Battle Creek, Michigan –
While Grace Hopper’s work with computers helped created important technology for the Defense Logistics Agency, several women used their leadership to help warfighters and allies use agency tools to harness logistics data.
Marine Col. Laura Sampsel was the first women to lead the Defense Logistics Information Service (now known as Logistics Information Services). Before coming to DLA, she commanded Marine Aviation Logistics Squadron 24 in Hawaii. In an interview there she recalled her father, a 30-year army veteran, wanted his daughters to make good lives for themselves, but never pressured them to join the military in any way.
"My sister joined the army, but I still wasn't sure what I wanted to do," Sampsel said. "I eventually enrolled into Vanderbilt University in Tennessee, under the Marine Reserve Officer Training Corps scholarship program."
A Michigan Legislative Tribute honoring Sampsel’s tenure notes that she guided DLIS’ efforts to establish a single DLA Customer Interaction Center and helped extend the DLA Enterprise forward to meet warfighter logistics needs through a structured deployment program. The deployment program ensured 17 essential positions are filled with qualified personnel every six months to provide expeditionary training and support for the Mine Resistant Ambush Protected vehicle program.
Sampsel was also praised for bringing DLIS logistics support to the nation of Iraq by personally engaging with Iraqi military leaders and their logistics personnel to provide information key to the building of an Iraqi national logistics infrastructure. Sampsel also initiated National Stock Number assignments for the F-35 Lightning II Program. She transferred from DLA in 2009 to command of the 33d Maintenance Group based at Eglin Air Force Base, Florida, as part of the Joint Strike Fighter Program.
Deborah Greger assumed leadership over DLIS when Sampsel left and became the first civilian to run the organization. Greger had previously served as the DLIS executive director (deputy to the commander) from 2006 to 2009. She began her federal career in 1982 in another part of DLA then known as the Defense Reutilization and Marketing Service and now called DLA Disposition Services.
Greger dealt with many challenges working her way to the DLIS director’s chair. Before becoming its executive director she served as DLIS’ division chief for Configuration Management, the director for Requirements, Management and Control and the director of the Logistics Initiatives directorate. She once said that the variety in her previous positions has made her well-rounded and well prepared to serve as deputy.

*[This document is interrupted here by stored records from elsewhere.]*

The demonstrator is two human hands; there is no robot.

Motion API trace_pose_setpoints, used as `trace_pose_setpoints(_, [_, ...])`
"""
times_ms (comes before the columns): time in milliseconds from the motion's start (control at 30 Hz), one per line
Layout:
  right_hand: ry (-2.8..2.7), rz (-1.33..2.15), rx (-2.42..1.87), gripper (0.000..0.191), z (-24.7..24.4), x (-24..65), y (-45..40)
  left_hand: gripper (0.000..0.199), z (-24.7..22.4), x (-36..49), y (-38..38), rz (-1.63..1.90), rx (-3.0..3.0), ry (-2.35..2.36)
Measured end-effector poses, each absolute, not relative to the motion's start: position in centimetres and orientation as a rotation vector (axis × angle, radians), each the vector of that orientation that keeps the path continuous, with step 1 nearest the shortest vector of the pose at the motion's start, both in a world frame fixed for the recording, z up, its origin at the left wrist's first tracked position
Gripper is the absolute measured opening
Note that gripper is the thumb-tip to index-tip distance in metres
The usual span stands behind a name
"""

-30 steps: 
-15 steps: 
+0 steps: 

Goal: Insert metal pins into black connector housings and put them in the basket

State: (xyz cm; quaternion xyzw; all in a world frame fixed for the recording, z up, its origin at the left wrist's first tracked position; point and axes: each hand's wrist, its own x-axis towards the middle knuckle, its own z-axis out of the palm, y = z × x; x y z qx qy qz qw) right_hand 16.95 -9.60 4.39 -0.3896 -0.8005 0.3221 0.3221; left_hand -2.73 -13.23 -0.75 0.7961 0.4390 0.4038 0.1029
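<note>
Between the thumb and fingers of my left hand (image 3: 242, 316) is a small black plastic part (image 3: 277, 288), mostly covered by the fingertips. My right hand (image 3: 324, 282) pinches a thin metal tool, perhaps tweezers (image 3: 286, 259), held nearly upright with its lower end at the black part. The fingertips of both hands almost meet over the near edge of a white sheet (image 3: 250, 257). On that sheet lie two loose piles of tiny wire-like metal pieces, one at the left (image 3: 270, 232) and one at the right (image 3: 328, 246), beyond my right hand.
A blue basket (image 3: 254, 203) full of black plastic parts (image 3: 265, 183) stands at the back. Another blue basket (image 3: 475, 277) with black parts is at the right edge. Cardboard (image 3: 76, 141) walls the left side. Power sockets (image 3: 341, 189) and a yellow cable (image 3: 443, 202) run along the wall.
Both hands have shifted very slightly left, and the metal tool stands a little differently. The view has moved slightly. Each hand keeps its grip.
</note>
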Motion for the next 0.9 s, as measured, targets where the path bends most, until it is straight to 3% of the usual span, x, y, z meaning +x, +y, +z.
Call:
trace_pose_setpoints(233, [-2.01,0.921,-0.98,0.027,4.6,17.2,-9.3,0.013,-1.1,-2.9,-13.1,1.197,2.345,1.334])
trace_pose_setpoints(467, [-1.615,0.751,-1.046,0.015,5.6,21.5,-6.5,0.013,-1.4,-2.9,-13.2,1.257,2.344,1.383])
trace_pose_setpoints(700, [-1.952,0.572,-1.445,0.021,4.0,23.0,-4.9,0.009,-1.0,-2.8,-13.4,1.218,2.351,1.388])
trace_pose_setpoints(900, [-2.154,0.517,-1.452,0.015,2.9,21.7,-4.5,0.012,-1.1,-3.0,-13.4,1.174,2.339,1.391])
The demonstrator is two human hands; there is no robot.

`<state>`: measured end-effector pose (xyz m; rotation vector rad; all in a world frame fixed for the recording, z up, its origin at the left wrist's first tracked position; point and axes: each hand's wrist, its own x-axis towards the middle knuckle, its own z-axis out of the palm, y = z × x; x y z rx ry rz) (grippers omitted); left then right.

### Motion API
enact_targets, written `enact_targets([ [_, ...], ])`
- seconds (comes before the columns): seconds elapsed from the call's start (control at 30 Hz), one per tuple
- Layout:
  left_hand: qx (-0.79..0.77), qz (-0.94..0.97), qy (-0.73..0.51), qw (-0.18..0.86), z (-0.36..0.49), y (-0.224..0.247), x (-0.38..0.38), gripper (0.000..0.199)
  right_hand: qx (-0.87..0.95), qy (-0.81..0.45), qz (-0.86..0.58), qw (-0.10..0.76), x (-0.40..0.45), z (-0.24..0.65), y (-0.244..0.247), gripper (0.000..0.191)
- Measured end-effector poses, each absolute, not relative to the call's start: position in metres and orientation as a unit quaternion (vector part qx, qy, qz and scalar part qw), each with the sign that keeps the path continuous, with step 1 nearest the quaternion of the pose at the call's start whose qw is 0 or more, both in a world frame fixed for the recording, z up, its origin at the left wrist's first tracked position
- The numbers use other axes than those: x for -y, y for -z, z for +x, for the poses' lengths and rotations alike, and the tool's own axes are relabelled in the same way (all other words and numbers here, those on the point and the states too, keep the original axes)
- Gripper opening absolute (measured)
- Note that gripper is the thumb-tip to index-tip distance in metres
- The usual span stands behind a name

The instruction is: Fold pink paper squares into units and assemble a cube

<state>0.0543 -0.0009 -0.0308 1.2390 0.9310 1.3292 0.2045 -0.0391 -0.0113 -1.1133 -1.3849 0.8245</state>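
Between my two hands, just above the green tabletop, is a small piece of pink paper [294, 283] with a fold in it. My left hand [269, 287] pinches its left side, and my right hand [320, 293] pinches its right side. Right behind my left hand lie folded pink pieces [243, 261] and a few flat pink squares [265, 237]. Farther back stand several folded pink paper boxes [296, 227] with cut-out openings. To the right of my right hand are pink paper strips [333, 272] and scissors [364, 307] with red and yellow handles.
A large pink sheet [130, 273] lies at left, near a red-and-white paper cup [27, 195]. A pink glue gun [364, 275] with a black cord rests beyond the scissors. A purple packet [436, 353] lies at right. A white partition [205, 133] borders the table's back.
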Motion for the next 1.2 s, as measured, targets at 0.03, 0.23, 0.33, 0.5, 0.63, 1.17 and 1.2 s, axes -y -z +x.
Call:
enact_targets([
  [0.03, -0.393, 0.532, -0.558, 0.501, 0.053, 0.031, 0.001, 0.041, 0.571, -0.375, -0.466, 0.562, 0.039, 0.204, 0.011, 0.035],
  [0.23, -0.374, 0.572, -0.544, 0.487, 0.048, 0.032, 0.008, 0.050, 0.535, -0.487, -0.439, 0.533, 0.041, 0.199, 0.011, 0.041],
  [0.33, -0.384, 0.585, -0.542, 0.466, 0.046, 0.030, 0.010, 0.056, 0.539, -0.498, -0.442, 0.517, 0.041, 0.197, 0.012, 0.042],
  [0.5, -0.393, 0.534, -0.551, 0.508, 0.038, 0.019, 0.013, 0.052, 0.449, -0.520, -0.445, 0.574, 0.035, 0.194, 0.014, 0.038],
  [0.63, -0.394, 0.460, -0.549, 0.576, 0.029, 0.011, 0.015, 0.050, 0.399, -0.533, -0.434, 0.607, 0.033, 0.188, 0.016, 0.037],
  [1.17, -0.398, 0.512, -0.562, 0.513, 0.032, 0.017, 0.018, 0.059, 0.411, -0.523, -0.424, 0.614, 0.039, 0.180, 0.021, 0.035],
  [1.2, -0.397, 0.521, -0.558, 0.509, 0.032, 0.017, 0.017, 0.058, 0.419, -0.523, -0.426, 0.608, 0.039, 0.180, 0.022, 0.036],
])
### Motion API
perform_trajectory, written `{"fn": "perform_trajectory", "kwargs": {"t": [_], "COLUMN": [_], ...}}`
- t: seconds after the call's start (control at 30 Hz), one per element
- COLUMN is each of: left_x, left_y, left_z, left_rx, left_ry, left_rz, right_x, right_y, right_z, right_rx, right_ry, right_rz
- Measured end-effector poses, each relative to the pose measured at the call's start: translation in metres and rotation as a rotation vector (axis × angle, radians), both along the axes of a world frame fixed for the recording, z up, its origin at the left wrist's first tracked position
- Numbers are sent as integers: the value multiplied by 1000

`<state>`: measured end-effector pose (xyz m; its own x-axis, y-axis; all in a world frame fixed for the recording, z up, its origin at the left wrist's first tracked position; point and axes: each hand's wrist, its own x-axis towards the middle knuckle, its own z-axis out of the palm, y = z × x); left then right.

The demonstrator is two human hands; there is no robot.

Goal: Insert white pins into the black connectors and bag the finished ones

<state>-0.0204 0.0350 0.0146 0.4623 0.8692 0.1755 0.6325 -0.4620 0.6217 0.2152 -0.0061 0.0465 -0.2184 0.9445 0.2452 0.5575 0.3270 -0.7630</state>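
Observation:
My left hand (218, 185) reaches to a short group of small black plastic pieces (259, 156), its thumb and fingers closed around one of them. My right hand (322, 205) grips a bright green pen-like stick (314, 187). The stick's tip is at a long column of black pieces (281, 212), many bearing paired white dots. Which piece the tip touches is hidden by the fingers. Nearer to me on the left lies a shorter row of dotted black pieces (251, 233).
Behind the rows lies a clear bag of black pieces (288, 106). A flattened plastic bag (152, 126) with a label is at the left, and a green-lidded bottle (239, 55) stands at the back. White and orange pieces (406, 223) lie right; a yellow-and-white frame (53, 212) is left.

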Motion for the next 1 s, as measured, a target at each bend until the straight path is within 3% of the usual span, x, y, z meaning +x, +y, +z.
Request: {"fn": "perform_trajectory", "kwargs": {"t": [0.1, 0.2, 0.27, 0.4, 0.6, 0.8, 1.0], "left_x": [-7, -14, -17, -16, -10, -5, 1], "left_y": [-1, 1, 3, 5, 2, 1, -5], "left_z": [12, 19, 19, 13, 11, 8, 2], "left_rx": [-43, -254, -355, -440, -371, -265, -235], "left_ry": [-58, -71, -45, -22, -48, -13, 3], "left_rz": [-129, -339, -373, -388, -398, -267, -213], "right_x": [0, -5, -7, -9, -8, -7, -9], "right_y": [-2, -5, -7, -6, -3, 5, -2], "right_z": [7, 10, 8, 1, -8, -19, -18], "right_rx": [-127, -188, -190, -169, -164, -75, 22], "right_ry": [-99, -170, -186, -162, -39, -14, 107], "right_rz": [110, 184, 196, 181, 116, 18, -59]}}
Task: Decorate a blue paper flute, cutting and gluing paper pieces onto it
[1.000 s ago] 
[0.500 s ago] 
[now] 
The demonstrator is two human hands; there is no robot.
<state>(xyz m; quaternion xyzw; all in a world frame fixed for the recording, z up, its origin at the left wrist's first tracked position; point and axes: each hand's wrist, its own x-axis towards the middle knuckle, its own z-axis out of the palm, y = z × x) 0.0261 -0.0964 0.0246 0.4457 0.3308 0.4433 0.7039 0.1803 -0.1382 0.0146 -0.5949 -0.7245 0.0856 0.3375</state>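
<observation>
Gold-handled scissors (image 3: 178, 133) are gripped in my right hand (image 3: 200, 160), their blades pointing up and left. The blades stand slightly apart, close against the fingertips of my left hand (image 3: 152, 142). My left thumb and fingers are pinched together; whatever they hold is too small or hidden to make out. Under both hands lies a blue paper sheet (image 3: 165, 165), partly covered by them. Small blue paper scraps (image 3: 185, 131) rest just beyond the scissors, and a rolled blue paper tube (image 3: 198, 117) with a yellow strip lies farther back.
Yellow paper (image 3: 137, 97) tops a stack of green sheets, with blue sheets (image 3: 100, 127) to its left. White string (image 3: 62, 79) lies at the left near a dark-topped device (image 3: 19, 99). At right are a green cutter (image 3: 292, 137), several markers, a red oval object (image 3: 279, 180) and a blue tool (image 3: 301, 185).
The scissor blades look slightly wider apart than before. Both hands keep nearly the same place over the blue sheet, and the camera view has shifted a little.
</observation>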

“This job requires you to be involved with all aspects of the DLIS mission, both the technical and functional side, and how it impacts the customer…the warfighter,” Greger said.
One of the other female leaders at DLIS during Sampsel and Greger’s time was Elaine Chapman,
who went on to become the international logistics data program manager for the DLA Logistics Operations. Last year, Chapman also became the first woman from any nation to chair NATO’s Main Group for Allied Committee 135.
Chapman has long served as the U.S. representative on the committee, which oversees the system that allows NATO members and sponsored nations to share information on the millions of items they all use. In May; however, she assumed added responsibility as the leader of the committee.
“While it is important that I am the first female, it is more important that the United States is respected as a leader in the community, regardless of whether a person is male or female,” Chapman said. “It’s been some time since we have been Main Group chair and had the leadership role.”
Rick Maison was the last American to serve in the position from 2003 to 2006 while he also led DLA’s Defense Logistics Information Service. The only American chair before Maison was a man named R. Moore who led the committee from 1985 until 1987. Before assuming the post herself, Chapman chaired the Budget and Strategic Planning Subcommittee for four years.
“It’s good that we are back with high regard,” Chapman said.
The main group comprises the National Directors on Codification who run the National Codification Bureaus in their respective countries. Together, they oversee the NATO Codification System that captures the data collected by the bureaus. It is the NCS that offers access to the NATO Stock Numbers that identifies and describes the items of supply used by members. The data provides an internal logistics language to share materials for allied operations.